January 11, 2006
Different names, same outcome
I'm just speculating here. I'm not a restaurant maven.
But it's occurred to me that a restaurant by any other name must be carrying the aura and karma of previous restaurants that have occupied the same space.
Now my sample is pretty small, just two locations. But in both, restaurants seem to turnover rather rapidly. Over the past 20 years one of them in an up-scale shopping center, but housed in a separate building with plenty of parking and visibility but no traffic congestion, has had at least eight different owners.

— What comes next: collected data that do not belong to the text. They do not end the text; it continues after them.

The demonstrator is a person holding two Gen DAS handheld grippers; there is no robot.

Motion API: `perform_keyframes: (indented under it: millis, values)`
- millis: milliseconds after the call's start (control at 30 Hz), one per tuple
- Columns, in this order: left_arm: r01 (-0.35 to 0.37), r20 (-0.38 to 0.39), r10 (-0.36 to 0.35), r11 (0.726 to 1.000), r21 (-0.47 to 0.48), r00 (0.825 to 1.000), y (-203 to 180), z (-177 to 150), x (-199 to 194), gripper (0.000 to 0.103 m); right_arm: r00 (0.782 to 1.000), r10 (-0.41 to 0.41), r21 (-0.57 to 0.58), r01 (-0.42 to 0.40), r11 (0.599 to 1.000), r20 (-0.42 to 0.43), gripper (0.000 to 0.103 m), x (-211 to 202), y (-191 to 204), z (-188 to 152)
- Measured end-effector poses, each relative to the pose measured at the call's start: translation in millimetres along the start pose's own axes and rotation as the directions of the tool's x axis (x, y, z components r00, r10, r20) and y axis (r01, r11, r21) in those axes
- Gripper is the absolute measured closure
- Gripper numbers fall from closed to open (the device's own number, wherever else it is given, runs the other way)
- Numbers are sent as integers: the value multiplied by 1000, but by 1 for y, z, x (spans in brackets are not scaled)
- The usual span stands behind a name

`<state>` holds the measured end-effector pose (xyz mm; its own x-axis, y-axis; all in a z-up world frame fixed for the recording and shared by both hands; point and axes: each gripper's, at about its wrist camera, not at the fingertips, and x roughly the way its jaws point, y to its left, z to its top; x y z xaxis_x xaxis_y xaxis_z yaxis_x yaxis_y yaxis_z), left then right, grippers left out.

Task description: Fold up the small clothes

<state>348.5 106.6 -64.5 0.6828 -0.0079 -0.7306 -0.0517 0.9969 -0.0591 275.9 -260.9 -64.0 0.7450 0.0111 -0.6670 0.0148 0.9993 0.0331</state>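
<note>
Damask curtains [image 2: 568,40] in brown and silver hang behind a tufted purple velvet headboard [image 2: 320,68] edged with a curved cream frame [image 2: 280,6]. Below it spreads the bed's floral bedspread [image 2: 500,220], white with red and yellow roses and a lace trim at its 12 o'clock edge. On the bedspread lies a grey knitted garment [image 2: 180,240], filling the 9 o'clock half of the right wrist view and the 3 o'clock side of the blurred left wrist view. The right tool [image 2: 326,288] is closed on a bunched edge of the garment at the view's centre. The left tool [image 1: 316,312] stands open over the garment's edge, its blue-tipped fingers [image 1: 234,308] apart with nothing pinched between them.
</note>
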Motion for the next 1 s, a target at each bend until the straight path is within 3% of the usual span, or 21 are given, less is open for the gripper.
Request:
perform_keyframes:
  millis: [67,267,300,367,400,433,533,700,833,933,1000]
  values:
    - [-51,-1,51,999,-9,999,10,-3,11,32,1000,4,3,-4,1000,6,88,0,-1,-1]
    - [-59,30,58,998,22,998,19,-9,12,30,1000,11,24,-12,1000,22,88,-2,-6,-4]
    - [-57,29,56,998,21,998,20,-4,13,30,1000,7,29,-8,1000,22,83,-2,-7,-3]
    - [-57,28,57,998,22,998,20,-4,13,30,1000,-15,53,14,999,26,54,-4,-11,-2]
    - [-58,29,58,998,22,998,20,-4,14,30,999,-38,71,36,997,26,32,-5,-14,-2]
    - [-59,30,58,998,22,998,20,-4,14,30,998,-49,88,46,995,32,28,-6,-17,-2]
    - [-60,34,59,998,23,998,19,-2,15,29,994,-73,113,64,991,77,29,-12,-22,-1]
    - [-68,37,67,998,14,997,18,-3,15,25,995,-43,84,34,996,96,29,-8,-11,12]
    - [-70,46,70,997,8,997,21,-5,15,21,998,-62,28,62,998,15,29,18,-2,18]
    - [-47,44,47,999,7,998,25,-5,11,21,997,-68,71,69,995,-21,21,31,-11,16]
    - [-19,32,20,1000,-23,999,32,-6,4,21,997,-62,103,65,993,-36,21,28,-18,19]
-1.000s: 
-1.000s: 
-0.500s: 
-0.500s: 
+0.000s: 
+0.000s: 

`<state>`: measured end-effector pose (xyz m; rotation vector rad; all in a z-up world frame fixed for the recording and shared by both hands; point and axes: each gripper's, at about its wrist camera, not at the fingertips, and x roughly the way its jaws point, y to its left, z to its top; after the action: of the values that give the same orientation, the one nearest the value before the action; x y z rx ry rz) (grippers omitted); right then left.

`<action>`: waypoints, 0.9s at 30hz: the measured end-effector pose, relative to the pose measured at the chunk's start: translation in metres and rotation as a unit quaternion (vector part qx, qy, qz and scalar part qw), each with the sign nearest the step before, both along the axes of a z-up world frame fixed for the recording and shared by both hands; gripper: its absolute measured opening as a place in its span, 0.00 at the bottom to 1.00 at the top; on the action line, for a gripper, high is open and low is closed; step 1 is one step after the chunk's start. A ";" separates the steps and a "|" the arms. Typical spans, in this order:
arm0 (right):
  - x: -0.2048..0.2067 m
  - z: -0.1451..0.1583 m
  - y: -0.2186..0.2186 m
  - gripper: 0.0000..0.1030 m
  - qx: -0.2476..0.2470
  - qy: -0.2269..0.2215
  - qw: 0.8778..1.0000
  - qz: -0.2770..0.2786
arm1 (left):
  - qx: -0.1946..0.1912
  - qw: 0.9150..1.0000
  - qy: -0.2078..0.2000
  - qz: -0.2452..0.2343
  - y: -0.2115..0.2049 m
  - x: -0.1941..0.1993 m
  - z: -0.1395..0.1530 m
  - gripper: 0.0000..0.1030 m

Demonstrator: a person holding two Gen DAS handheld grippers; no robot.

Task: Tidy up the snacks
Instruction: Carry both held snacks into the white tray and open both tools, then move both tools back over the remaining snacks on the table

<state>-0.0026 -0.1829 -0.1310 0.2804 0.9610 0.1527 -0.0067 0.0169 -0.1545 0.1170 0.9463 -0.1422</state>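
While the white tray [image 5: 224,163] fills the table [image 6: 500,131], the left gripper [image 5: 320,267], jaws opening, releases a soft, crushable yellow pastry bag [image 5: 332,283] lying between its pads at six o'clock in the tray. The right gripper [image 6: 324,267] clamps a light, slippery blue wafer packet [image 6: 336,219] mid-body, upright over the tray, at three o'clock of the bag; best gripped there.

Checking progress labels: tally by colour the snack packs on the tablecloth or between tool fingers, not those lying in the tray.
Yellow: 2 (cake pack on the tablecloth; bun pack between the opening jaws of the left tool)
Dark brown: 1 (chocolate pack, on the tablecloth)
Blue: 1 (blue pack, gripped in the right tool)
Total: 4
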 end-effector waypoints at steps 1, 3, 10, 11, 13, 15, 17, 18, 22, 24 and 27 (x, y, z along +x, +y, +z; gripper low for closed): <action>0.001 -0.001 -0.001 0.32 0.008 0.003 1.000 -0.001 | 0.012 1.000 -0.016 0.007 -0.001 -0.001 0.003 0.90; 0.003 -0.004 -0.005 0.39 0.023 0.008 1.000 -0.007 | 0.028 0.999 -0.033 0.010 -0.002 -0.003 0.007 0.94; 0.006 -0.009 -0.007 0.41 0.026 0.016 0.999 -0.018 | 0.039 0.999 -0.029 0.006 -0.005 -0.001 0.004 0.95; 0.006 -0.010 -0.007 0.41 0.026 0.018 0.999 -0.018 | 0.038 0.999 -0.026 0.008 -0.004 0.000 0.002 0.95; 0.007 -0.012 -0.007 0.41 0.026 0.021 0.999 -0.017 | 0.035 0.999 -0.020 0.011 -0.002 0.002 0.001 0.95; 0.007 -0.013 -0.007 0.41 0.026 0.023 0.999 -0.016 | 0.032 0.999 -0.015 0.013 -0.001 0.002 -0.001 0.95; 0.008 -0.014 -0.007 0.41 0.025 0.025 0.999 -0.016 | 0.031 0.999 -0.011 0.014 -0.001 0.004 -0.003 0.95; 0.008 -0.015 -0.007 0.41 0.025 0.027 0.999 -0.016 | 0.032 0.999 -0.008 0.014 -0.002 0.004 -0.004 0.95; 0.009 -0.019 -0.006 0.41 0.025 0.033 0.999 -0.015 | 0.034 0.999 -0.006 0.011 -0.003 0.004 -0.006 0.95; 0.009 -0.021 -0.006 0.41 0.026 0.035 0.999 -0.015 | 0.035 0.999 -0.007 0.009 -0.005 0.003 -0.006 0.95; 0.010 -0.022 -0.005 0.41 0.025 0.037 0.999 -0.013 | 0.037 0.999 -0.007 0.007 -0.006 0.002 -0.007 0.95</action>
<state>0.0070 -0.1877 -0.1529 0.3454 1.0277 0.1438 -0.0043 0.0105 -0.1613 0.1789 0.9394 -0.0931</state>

Each metamorphosis changed the entire brand: cuisine, name, trade dress, logo. I remember when we moved into the area it was a steak house with a small but loyal following. But the following was too small apparently.
Then in succession it became a fish house, an Italian bistro, a steak house again, an all-you-can-eat buffet, a Mexican buffet, a Mongolian buffet, an Asian bistro.
The other spot clung to the same concept - sports bar and grille - through four or five ownerships and identity changes, then went to a family restaurant, and is now on another reincarnation of sports bar.
So what does this have to do with branding?
Just this: it's the market segment that really "owns" the brand. Those people have long memories, and once a "place" is classified as not my kind of place, that memory lingers no matter what.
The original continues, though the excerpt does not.